Y, como todos habíamos visto hasta entonces, ella cogió impulso con la mano para abofetear a Pedro, frenándose en el último momento para acabar dándole una simple caricia en la mejilla.
—No te preocupes, cielo: sólo son los nervios. ¡Estoy seguro de que podrás hacerlo! —manifestó zalameramente Pedro mientras cogía amablemente la temblorosa mano de la actriz entre las suyas, representando, como siempre, al hombre educado y perfecto, al príncipe encantador que no era, ya que en el fondo sólo era un cabrón.
—No, no podrá hacerlo: te admira demasiado.
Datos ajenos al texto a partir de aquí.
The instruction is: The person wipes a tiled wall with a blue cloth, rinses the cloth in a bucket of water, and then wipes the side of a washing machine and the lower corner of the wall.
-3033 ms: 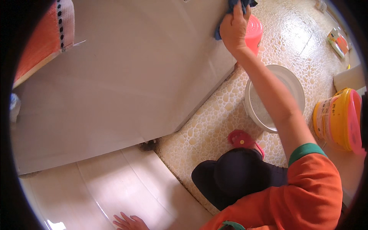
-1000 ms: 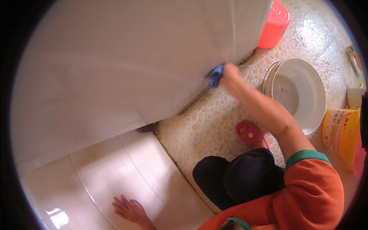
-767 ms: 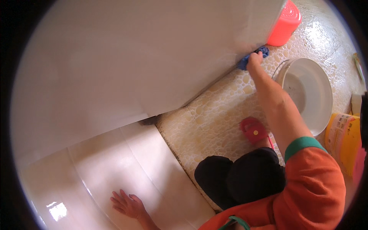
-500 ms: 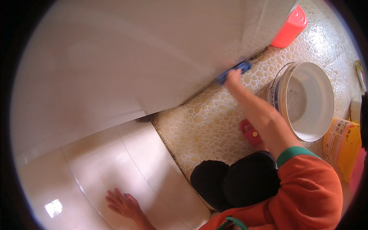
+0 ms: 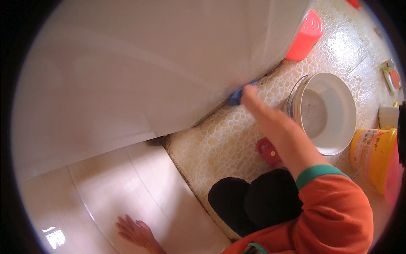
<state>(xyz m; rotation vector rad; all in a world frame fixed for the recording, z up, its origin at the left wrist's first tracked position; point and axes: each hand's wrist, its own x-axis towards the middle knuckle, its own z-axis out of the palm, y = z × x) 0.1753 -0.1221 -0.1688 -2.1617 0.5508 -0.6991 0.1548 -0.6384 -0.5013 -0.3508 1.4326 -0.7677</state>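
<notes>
My right hand (image 5: pixel 249 94), slightly blurred, grips a blue cloth (image 5: pixel 236 98) at the foot of a large white smooth panel (image 5: pixel 160 72). The cloth touches the panel's lower edge, just above the pebble-patterned floor (image 5: pixel 224 135). My fingers are partly hidden behind the hand and cloth. Well to the left, my left hand (image 5: pixel 136 232) rests on glossy cream tiles (image 5: pixel 110 186) with its fingers spread, holding nothing.
A white bucket (image 5: pixel 327 114) with a wire handle stands right of my right forearm. Beyond it is a yellow bucket (image 5: pixel 368 158) beside something pink. A red plastic stool-like thing (image 5: pixel 305 36) sits against the panel's far end. My knees (image 5: pixel 253 201) and a red sandal (image 5: pixel 268 151) are below.
My right hand has drawn the blue cloth left and nearer along the panel's base. The left hand stays spread on the tiles. The view has shifted slightly.
</notes>
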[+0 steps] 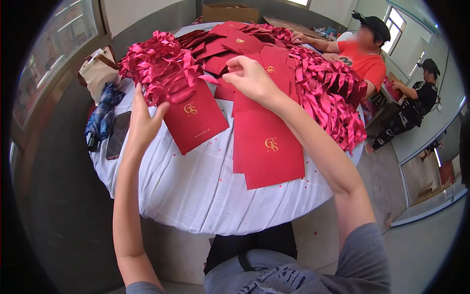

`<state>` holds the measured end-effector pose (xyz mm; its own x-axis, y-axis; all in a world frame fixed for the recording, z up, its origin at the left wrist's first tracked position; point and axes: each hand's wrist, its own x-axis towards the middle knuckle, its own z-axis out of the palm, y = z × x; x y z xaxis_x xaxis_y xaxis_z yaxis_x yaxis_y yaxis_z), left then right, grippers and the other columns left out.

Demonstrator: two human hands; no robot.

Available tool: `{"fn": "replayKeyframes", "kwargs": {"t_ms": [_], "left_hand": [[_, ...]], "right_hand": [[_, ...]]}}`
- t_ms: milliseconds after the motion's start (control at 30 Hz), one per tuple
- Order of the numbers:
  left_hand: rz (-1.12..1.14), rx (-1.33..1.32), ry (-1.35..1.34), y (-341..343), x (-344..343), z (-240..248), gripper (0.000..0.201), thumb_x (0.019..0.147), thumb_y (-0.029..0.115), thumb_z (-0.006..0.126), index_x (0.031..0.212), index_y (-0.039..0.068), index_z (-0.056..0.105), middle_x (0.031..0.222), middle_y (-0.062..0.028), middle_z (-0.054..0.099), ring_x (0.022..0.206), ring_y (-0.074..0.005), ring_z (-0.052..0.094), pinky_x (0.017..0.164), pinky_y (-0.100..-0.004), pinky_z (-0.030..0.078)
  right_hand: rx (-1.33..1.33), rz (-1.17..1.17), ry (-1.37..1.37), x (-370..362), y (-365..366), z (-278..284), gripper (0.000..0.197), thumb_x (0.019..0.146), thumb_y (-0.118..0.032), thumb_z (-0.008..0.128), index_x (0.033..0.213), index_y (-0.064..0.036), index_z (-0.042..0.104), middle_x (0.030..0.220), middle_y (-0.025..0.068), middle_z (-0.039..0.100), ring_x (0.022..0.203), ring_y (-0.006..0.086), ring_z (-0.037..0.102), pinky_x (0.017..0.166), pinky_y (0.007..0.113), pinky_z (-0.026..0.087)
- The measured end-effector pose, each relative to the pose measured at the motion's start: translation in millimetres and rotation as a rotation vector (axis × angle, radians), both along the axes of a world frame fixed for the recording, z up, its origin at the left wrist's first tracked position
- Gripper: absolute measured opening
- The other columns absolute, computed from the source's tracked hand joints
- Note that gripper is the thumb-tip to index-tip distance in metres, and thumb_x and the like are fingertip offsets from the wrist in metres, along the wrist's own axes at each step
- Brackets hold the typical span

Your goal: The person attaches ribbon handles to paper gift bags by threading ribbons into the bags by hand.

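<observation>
**Left hand at a red bag's edge, right hand curled beyond it**

From my end of the feed, I see the left hand with thumb and fingers apart, the thumb at the bag's left edge and the fingers beside the pink ribbons heaped over its upper part. I have the right hand bent in, fingertips drawn close together near a loose ribbon strand; I cannot tell whether they pinch it.

The bag lies on the white tablecloth, just right of the left thumb and below and left of the right fingertips. Its long axis slants: the bare lower end points toward the wearer and a little right, the ribbon-covered end away and left. A gold emblem faces up.

Farther right, I see a red stack running lengthwise away from the wearer, partly under the right forearm, with more ribbons beside it. On the left sit a dark phone, a folded blue umbrella and a beige bag. Across the table, a co-worker in a red shirt reaches toward the far pile.
</observation>
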<state>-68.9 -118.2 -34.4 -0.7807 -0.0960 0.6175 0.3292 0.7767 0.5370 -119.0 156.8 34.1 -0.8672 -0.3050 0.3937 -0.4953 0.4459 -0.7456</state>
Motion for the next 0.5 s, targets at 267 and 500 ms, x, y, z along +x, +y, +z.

Veamos…, ¿hay aquí alguna mujer que no adore a este hombre y que pueda darle una bofetada en condiciones? —inquirió Gustavo en voz alta, una petición con la que el director parecía estar de acuerdo.
Ante la oportunidad que me ponían en bandeja, yo no dudé en levantar rápidamente la mano, emocionada, mientras daba algún que otro saltito para que me vieran y ser la elegida. Finalmente Gustavo me sonrió con malicia, sabiendo de lo que era capaz, y el director me señaló entre suspiros.
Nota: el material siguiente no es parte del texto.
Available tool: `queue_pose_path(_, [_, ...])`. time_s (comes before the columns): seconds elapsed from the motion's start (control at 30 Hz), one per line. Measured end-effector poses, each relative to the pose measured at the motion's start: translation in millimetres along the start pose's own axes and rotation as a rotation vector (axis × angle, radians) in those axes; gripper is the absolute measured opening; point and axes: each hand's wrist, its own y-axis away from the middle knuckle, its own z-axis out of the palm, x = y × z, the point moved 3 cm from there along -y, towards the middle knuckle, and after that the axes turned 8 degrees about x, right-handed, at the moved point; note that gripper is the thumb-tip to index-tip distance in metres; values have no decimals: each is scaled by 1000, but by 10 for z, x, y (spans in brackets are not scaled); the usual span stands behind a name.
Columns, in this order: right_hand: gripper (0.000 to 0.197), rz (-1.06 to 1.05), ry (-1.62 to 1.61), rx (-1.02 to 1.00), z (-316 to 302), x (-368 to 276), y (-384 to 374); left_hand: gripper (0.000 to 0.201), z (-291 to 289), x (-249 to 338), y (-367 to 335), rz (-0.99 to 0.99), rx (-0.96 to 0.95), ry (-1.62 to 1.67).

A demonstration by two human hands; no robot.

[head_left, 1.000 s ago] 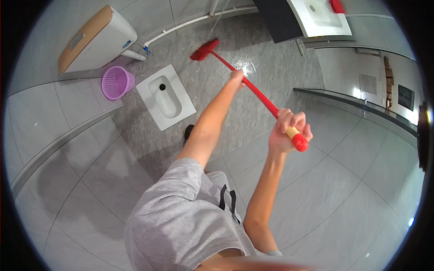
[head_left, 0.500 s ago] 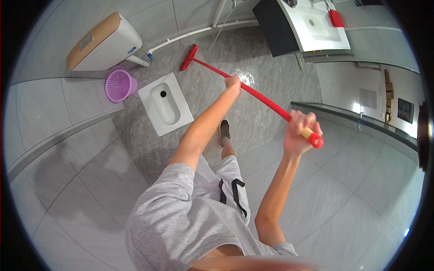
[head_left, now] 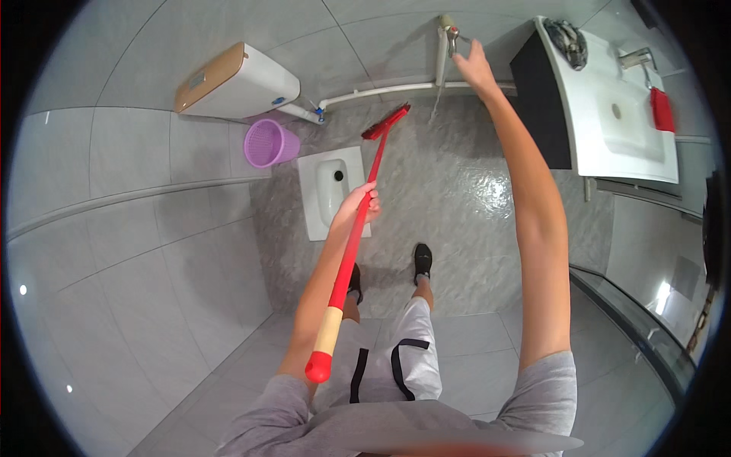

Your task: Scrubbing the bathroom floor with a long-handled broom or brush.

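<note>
the left hand point(head_left: 364, 204) is wrapped around the middle of the red broom point(head_left: 358, 236), whose bristles rest on the wet floor point(head_left: 472, 198) at the far side, just right of the squat toilet point(head_left: 329, 190). the right hand point(head_left: 474, 62) reaches far to the wall tap point(head_left: 449, 32), fingers loosely curled on it. the broom looks light and stiff, probably slick when wet, so mid-handle is a sound grip.
</note>
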Motion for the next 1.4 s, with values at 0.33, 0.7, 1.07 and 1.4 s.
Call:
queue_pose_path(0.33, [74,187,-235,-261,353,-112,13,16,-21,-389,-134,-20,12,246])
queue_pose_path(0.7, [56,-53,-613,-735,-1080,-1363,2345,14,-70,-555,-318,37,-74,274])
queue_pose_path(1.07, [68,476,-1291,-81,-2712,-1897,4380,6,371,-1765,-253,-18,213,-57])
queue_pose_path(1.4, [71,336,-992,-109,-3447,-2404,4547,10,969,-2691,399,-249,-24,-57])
—Bueno, de acuerdo. Veamos qué puedes hacer… —declaró con resignación, probablemente creyendo que yo era otra fan más de Pedro que querría tener la oportunidad de estar junto a él.
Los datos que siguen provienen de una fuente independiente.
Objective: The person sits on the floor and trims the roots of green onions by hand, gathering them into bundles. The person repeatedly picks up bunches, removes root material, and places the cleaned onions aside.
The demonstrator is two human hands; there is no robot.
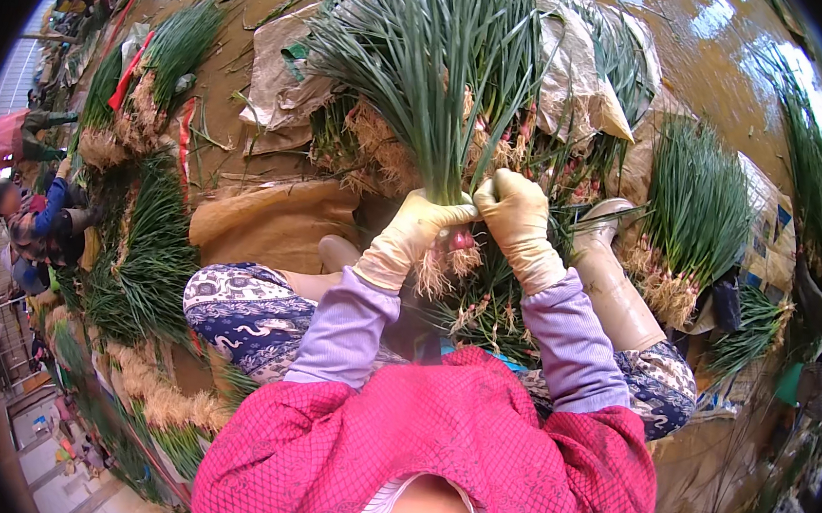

Momentos más tarde, las luces se encendieron, las cámaras comenzaron a grabar, y cuando el director dio la señal y Pedro me dedicó una de sus falsas sonrisas, una de esas que yo siempre había odiado, no pude evitar hacer todo lo posible para borrarla de su rostro.
—Yo… —comenzó a decir Pedro. Y antes de que continuara, le solté una sonora bofetada—. Te… —continuó él, ante lo que mi mano se movió de nuevo, con más fuerza todavía—. quiero… —terminó el muy mentiroso, ganándose otra buena torta.
Y cuando estaba preparando mi mano para regalarle una buena somanta por pronunciar ante mí esas falsas palabras de nuevo, Pedro retuvo mi mano y miró mi satisfecha sonrisa, molesto y dolorido, para preguntarme ante todos:
—¿Es que no me vas a dejar decir mi línea?
—¿Para qué, si todos sabemos lo buena que es tu actuación? —susurré, recriminándole lo falsas que eran siempre sus palabras.
Y, soltando mi mano, la dejé ir hacia Pedro cargada con toda la ira que tenía acumulada hacia él desde hacía años. Logré borrar de su rostro esa perfecta sonrisa que habitualmente mostraba ante todos con una sonora bofetada que resonó por todo el plató.
El silencio se hizo en el lugar ante mi atrevimiento. El asombro que todos mostraron ante mi actuación, junto con las airadas miradas que dirigieron hacia mí algunas mujeres que idolatraban a Pedro, me llevó a pensar que pronto me echarían de escena a patadas. Pero, para mi sorpresa, el director anunció eufórico:
—¡Eso! ¡Eso es simplemente perfecto!
Con el beneplácito del director a mi actuación en esa escena, Pedro suspiró aliviado mientras se acariciaba la dolorida mejilla y me fulminaba con la mirada. Pero, como si Gustavo supiera que su amigo se merecía más de un tortazo, anunció para alegrarme el día:
—No sé yo…, creo que deberíamos repetir la escena.
Y, remangándome la blusa, me preparé para darle a ese hombre parte de lo que se merecía, delante y detrás de la cámara.